» WHAT IS EXPECTED
Every line below from the one with "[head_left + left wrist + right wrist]" through the one with "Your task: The" is to be repeated exactly, with no picture among them.

(Items from a dataset)

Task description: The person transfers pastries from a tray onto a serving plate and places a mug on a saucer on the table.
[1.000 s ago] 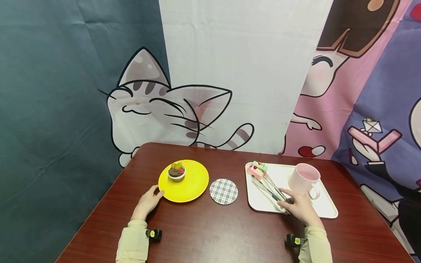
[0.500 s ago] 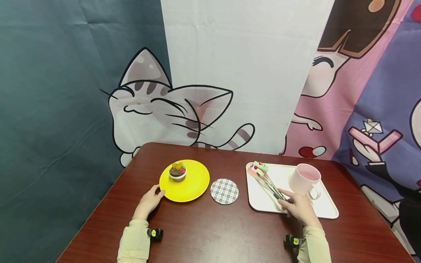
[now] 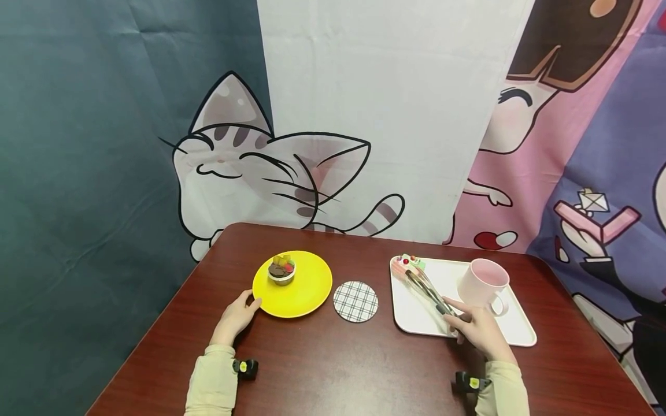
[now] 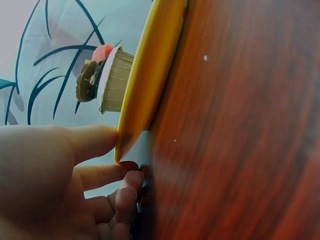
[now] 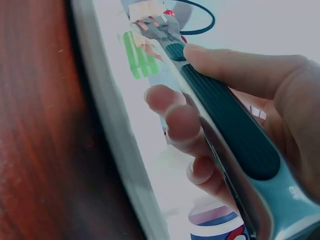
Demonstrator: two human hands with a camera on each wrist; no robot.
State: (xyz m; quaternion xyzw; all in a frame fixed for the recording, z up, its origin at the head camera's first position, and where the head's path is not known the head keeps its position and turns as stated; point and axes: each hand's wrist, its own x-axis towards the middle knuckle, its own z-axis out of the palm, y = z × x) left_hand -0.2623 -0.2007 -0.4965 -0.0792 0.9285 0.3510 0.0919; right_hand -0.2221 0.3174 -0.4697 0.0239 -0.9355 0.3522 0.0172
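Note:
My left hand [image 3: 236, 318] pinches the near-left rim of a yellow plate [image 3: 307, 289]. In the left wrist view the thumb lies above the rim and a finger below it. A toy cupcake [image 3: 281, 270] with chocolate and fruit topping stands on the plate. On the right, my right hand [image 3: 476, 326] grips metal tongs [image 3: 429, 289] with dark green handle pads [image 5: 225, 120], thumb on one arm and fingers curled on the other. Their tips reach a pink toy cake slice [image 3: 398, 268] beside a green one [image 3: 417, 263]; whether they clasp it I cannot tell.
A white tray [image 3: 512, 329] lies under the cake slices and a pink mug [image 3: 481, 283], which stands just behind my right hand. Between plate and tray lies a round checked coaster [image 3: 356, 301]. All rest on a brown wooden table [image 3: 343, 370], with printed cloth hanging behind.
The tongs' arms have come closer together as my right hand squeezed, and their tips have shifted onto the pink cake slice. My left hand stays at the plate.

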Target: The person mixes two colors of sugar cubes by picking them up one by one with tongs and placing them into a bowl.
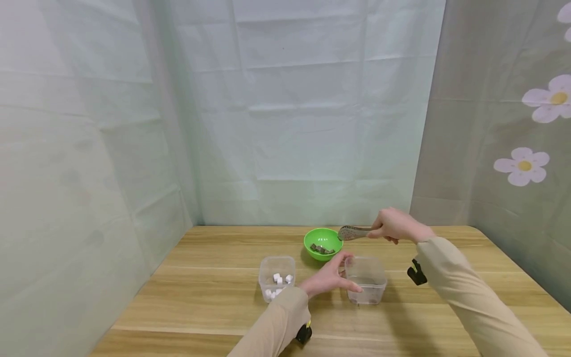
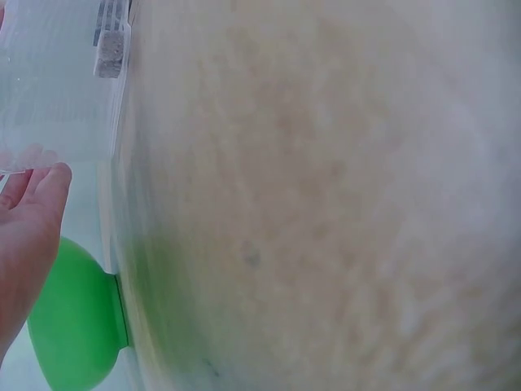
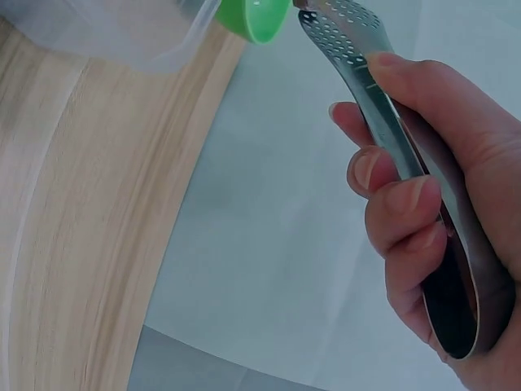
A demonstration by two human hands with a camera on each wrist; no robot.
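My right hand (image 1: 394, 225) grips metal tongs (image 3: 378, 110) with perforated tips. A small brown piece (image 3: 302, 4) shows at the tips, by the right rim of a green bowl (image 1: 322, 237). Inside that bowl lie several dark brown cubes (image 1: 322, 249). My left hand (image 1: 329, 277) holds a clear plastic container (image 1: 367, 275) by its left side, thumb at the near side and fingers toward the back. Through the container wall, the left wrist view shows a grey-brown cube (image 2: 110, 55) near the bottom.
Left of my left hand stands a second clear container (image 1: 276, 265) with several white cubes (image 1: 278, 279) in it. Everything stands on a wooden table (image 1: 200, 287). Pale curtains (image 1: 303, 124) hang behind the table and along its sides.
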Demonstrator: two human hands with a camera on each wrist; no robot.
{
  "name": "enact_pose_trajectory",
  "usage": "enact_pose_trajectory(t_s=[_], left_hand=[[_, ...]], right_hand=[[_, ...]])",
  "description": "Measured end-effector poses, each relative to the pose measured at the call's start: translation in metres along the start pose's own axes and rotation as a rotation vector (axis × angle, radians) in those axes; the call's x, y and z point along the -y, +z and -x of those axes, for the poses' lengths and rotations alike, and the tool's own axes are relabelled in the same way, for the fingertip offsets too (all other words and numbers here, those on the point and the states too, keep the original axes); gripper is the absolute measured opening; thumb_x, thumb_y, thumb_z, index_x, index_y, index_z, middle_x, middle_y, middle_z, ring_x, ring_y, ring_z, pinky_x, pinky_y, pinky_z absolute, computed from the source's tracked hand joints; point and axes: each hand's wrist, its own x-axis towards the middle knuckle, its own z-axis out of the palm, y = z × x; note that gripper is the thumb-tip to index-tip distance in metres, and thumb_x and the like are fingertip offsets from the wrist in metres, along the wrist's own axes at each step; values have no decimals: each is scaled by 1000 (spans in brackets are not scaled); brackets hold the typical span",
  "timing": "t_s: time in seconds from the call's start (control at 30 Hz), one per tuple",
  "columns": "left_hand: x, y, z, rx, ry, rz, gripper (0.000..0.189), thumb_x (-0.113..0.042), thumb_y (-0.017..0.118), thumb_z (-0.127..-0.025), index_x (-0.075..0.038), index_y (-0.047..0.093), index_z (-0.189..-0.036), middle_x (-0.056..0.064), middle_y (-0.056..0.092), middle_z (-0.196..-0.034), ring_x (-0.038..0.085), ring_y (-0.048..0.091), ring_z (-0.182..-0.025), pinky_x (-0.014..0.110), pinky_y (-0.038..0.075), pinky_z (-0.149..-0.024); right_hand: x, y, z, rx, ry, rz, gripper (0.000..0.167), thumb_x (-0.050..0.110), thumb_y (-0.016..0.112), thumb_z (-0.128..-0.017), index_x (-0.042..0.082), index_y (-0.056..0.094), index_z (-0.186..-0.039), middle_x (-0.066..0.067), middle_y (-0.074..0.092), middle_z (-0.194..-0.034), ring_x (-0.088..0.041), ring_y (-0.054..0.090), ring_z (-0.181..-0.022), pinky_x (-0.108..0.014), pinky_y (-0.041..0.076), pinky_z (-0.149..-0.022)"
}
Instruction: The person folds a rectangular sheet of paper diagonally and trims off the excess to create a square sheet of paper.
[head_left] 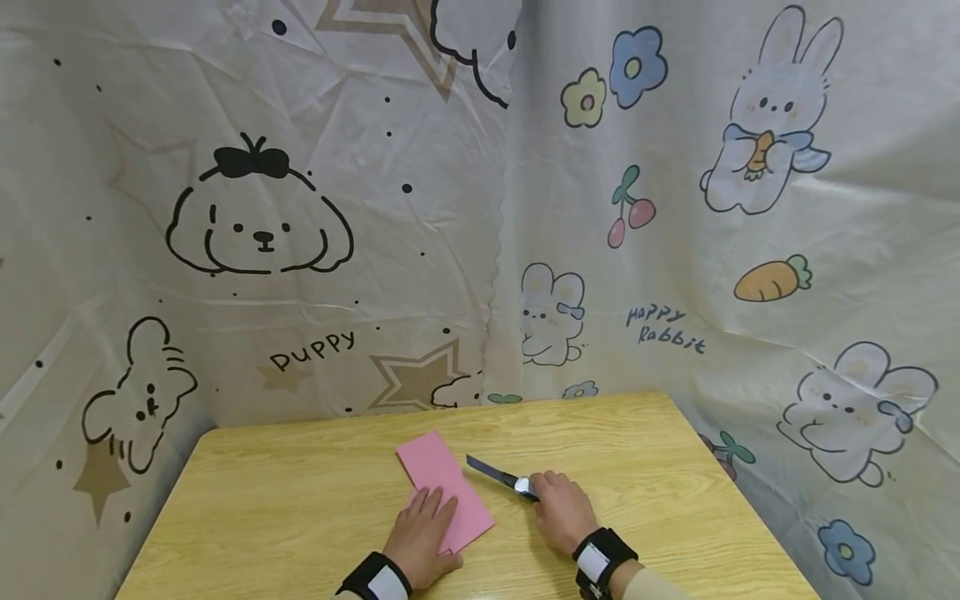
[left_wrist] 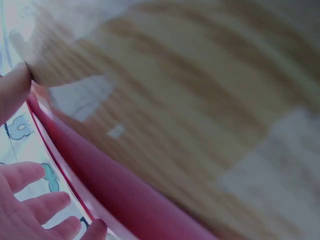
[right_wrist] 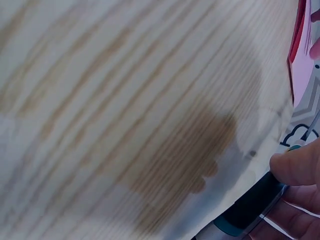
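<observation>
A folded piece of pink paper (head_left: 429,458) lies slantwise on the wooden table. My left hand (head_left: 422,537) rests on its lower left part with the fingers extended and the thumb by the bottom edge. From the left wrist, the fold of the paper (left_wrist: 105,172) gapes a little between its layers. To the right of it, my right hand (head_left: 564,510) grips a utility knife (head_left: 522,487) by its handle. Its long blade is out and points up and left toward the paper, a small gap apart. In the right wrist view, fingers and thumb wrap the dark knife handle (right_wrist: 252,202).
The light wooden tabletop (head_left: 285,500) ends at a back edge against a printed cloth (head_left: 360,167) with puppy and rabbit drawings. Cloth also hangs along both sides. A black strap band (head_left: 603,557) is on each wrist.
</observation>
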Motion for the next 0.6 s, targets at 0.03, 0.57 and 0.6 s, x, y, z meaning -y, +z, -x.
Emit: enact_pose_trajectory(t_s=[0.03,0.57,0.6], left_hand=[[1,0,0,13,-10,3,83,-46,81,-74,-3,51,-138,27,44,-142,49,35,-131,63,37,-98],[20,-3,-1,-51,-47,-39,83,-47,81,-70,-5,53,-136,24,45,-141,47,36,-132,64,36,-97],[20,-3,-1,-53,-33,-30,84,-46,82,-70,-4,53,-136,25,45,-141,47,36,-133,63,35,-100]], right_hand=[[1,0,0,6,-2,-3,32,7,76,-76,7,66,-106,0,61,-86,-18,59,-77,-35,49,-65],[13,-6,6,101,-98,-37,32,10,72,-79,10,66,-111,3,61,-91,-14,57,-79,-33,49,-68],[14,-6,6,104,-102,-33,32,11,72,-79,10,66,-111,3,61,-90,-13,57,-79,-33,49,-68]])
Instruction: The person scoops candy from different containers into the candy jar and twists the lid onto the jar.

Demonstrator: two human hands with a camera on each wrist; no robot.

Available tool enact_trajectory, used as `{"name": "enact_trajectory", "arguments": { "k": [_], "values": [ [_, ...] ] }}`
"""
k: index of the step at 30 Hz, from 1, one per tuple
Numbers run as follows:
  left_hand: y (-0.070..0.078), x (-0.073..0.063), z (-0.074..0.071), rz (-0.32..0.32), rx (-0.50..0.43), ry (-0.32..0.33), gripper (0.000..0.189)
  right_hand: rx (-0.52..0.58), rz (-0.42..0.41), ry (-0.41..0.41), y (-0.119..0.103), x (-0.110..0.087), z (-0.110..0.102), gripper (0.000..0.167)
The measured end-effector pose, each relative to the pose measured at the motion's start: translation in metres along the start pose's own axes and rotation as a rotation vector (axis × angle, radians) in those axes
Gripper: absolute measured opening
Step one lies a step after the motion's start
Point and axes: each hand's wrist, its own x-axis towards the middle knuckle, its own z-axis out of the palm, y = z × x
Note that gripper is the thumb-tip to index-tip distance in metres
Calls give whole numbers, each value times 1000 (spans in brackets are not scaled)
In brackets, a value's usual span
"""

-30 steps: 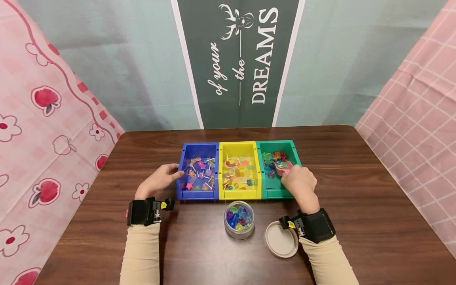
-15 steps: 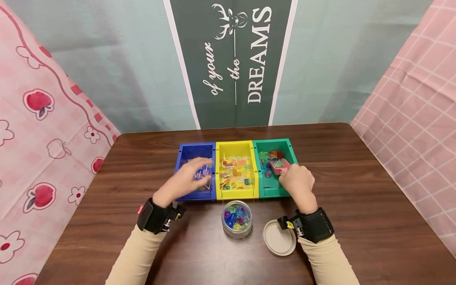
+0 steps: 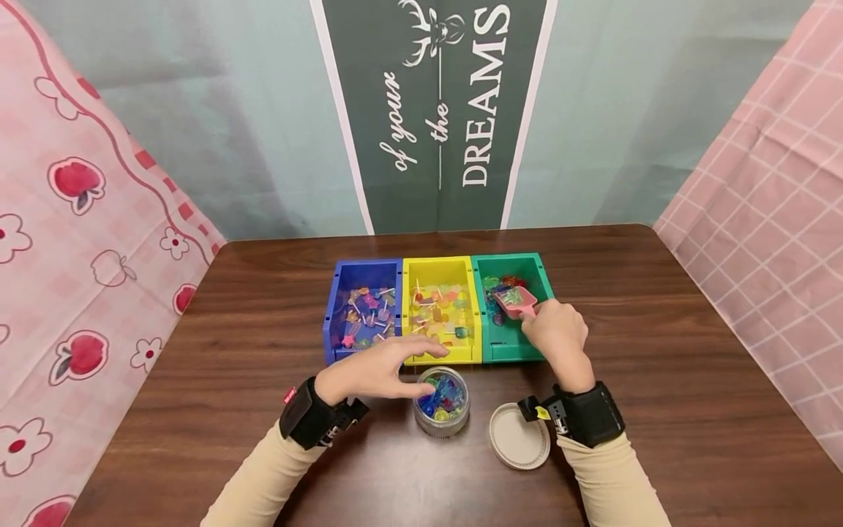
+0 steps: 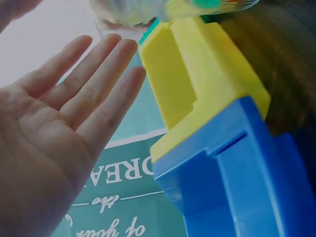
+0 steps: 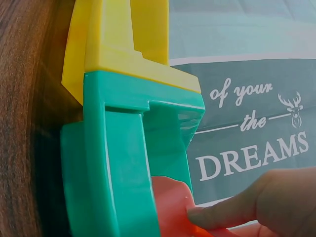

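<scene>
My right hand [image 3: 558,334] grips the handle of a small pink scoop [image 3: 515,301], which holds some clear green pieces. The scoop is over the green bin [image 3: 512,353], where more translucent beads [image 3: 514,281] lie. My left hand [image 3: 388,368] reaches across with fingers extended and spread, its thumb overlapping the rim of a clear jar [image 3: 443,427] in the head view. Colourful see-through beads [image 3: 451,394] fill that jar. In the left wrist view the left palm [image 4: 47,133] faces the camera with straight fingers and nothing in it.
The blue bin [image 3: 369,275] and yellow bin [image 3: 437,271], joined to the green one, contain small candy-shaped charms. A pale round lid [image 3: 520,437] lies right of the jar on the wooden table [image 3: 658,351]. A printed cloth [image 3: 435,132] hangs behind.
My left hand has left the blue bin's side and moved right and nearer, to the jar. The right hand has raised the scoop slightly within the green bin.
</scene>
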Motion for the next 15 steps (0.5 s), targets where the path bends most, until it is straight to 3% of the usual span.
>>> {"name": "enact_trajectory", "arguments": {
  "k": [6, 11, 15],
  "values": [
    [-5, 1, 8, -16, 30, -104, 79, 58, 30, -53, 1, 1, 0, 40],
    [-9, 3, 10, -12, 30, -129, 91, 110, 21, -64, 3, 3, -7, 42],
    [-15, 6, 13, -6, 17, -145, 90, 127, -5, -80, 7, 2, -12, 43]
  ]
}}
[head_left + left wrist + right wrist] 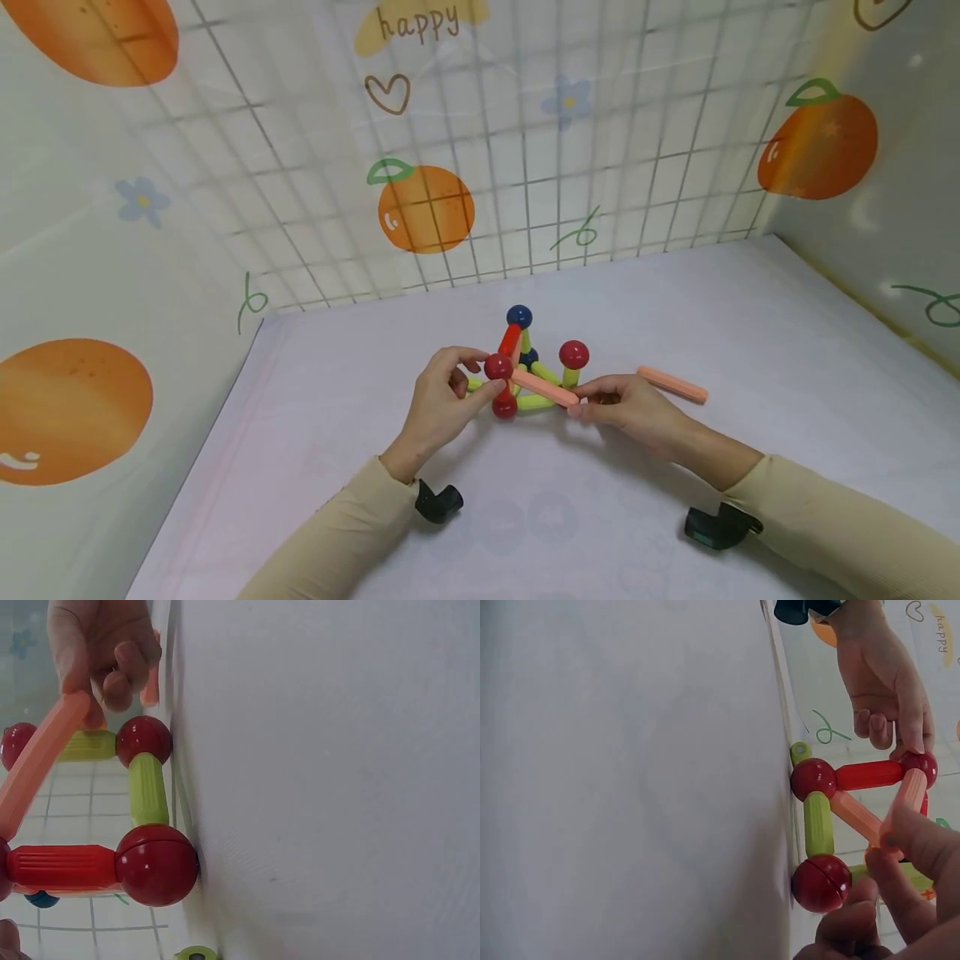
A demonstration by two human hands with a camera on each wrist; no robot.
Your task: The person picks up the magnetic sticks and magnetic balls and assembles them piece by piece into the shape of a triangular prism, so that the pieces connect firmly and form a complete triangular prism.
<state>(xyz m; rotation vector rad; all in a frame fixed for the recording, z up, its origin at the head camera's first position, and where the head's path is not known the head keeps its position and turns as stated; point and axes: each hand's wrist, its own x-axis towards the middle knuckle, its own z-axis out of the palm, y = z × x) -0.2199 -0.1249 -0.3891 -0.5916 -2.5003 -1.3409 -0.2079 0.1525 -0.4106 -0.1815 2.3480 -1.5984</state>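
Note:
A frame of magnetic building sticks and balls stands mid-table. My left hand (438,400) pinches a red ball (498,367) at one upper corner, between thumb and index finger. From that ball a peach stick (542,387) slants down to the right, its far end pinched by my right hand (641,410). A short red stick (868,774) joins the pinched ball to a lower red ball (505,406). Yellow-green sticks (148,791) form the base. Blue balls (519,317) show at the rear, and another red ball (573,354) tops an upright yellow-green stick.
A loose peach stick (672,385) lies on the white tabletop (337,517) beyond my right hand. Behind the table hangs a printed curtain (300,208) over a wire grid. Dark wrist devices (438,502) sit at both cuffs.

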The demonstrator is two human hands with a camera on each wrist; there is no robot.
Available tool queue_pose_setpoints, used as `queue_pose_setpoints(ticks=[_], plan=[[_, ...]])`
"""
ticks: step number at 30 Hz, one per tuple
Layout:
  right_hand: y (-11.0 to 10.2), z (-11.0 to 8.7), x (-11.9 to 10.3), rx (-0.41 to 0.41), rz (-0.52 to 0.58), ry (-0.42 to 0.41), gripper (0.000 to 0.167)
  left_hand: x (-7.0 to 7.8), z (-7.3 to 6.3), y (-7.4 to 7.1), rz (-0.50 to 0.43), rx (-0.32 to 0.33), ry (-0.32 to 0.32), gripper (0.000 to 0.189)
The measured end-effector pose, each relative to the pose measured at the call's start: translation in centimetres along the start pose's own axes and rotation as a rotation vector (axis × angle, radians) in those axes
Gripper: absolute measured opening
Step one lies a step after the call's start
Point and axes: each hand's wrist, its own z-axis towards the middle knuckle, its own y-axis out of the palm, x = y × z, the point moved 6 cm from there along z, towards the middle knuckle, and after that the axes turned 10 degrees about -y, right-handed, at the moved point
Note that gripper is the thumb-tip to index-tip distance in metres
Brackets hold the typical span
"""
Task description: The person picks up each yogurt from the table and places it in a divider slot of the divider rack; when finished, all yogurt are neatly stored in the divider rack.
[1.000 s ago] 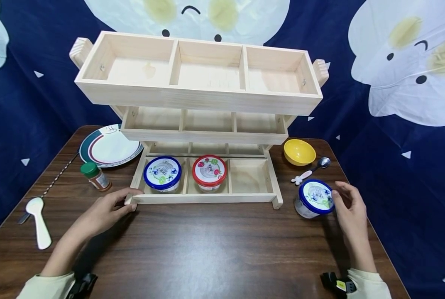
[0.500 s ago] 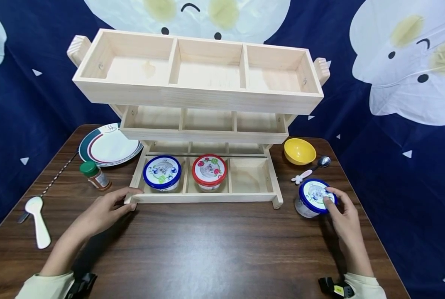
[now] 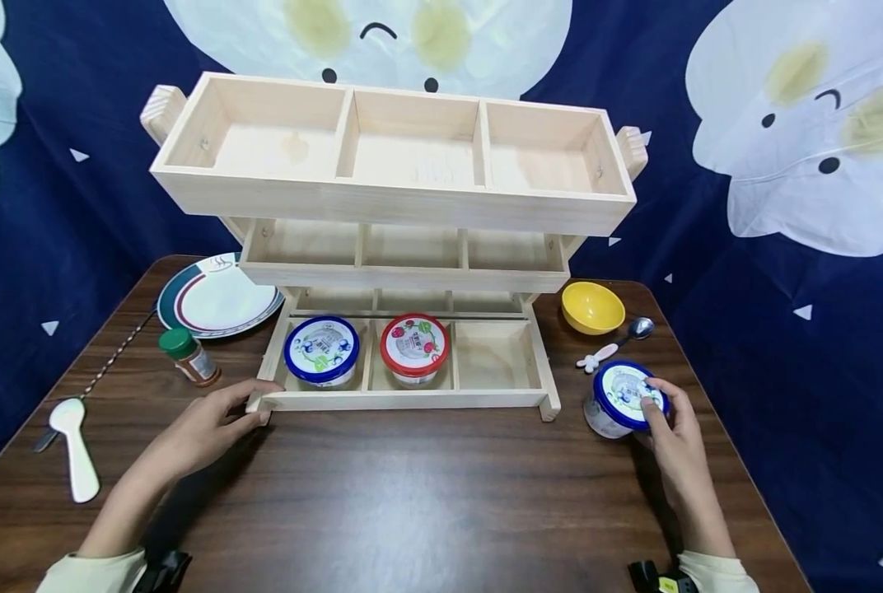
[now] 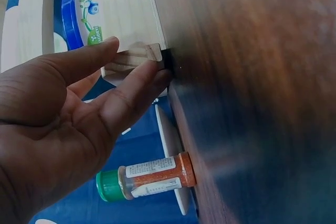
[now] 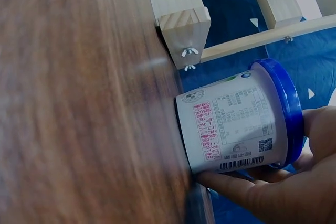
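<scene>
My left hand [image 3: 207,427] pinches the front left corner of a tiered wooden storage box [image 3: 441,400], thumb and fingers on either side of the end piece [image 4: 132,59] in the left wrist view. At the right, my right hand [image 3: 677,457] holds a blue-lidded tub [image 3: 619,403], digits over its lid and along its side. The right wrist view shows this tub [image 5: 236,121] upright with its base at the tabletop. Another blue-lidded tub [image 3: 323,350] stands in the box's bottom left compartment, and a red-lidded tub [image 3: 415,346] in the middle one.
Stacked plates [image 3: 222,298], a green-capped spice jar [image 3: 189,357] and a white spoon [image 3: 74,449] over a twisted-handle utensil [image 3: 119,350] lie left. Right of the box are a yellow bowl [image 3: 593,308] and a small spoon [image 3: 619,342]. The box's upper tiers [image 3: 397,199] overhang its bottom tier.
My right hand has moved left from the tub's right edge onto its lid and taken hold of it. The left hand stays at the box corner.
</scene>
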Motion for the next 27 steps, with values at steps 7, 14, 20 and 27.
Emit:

» RESULT OF THE TASK
[head_left + left wrist + right wrist] 
A demonstration by two human hands with a camera on each wrist; no robot.
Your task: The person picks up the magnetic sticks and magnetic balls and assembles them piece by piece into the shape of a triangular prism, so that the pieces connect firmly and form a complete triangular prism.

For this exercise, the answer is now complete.